Volgens mij vond Sareth heel veel opwindend. Als je het mij zou vragen, zou ik zeggen dat het aanblik aan een ademende man Sareth opwond. Nee, misschien was dat een beetje overdreven. Maar het kwam er in de woord. En dat, chérie, moest je toegeven.
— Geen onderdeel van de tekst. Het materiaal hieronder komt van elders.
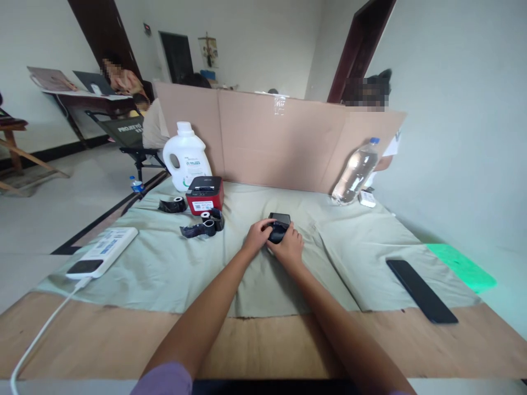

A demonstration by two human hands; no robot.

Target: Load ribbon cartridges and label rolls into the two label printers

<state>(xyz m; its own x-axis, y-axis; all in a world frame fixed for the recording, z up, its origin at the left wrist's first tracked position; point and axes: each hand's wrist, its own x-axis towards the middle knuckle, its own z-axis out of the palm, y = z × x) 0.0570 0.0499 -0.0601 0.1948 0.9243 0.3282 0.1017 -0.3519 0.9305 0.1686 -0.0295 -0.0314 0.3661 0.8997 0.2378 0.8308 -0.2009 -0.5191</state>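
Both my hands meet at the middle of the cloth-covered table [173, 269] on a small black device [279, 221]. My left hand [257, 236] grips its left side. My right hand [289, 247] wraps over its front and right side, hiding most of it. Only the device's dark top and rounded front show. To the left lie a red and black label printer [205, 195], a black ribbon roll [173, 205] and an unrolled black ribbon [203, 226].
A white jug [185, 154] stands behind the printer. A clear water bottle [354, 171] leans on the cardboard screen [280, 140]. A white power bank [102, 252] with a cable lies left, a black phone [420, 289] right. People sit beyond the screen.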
Die muur in het park? Dane was een meester in muren vinden. Om eerlijk te zijn waren ze het vast kotsbeu geworden dat driekwart van het vocht dat planten in het park binnenkregen urine was. Dus hadden ze toiletten geplaatst. Om begrijpelijke redenen. Heel gezond was urine vast niet voor planten. Om eerlijk te zijn had Dane geen flauw idee van de voedende stoffen in urine. Hij wist voornamelijk dat hij de samenstelling van zijn urine niet wilde oplijsten. Hij bedoelde, wist hij veel wat hij gisteren zoal gedronken had? En wat zijn lichaam erbij toevoegde?
Nah, het leek me vrij onwaarschijnlijk dat Sareth nog tijd had om een monoloog te voeren. Sowieso, Dane had geen zin om haar daartoe de tijd geven. Want hé, met Sareth kussen, al dan niet met redenen die iets verder gingen dan pure lust – mensen konden moeilijk zeggen dat het een saai karwei was. Nee, “karwei” was absoluut niet het goede woord. Maar hé, je weet vast wel wat ik bedoel.